> _INSTRUCTIONS FOR THE TASK_: Search the entries below for the word "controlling" and copy each line that has it.

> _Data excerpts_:
=======

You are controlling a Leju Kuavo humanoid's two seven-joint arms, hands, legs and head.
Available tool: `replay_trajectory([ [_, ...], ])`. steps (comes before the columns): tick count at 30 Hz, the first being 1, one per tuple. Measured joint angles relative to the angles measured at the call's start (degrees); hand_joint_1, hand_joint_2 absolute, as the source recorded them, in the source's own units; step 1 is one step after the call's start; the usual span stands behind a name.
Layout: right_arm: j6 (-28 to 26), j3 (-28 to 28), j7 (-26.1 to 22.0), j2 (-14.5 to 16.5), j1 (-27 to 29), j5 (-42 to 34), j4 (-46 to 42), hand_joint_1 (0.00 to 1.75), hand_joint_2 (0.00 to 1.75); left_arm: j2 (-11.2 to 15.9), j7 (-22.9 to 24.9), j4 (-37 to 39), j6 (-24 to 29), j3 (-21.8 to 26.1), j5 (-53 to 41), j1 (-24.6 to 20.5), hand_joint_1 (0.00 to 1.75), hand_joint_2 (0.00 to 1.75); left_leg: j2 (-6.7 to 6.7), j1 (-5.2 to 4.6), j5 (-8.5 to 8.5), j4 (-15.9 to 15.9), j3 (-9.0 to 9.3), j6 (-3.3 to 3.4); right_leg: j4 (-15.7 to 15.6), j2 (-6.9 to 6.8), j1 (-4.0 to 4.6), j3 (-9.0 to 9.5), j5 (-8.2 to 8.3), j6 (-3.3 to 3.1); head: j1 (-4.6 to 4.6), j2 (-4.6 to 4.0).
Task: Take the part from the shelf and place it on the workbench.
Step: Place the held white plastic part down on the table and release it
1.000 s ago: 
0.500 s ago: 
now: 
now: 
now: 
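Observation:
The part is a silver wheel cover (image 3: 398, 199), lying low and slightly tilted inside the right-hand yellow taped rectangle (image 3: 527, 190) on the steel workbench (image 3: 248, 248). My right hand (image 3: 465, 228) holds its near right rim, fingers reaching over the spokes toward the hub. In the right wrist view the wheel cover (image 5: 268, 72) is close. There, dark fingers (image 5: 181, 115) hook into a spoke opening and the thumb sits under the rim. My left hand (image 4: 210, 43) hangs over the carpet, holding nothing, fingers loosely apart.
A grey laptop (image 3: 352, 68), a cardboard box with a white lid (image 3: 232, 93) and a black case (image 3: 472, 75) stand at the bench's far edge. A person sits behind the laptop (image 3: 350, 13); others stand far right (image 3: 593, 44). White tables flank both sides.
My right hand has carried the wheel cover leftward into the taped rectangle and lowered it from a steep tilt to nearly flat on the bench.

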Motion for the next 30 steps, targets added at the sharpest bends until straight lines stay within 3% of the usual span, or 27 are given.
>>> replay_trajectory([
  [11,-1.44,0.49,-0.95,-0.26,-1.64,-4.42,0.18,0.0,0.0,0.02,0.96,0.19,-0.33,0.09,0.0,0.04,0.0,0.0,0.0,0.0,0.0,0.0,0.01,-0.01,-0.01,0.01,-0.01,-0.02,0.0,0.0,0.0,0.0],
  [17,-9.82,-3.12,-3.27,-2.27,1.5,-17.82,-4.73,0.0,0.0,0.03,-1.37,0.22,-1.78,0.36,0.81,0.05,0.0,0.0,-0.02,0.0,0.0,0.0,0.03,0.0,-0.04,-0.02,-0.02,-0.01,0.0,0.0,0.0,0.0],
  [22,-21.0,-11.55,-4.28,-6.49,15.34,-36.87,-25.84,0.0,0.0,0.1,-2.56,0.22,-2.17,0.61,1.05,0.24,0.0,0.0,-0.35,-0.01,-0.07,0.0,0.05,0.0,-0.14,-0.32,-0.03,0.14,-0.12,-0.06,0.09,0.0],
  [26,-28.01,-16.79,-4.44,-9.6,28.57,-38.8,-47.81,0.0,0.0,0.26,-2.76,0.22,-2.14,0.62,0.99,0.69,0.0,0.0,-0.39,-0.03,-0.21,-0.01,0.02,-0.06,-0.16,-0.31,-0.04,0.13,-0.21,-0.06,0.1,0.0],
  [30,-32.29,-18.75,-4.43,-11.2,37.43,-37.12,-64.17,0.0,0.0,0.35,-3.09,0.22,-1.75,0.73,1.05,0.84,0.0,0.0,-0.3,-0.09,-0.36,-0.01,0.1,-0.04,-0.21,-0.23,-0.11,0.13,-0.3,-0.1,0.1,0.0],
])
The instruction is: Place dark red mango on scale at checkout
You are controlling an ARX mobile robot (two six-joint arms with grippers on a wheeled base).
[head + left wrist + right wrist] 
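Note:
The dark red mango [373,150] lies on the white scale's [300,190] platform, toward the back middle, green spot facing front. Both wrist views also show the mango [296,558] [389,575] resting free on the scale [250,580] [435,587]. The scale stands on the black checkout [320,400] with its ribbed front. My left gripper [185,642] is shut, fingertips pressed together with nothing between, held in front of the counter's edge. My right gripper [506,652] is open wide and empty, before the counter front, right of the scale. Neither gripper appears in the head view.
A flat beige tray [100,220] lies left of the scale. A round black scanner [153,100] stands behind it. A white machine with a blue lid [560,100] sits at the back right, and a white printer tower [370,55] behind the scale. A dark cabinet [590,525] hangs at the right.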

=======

> _RESPONSE TO THE EXERCISE_:
You are controlling a Leju Kuavo humanoid's two seven-joint arms, hands, legs and head.
You are controlling an ARX mobile robot (two six-joint arms with grippers on a wheeled base).

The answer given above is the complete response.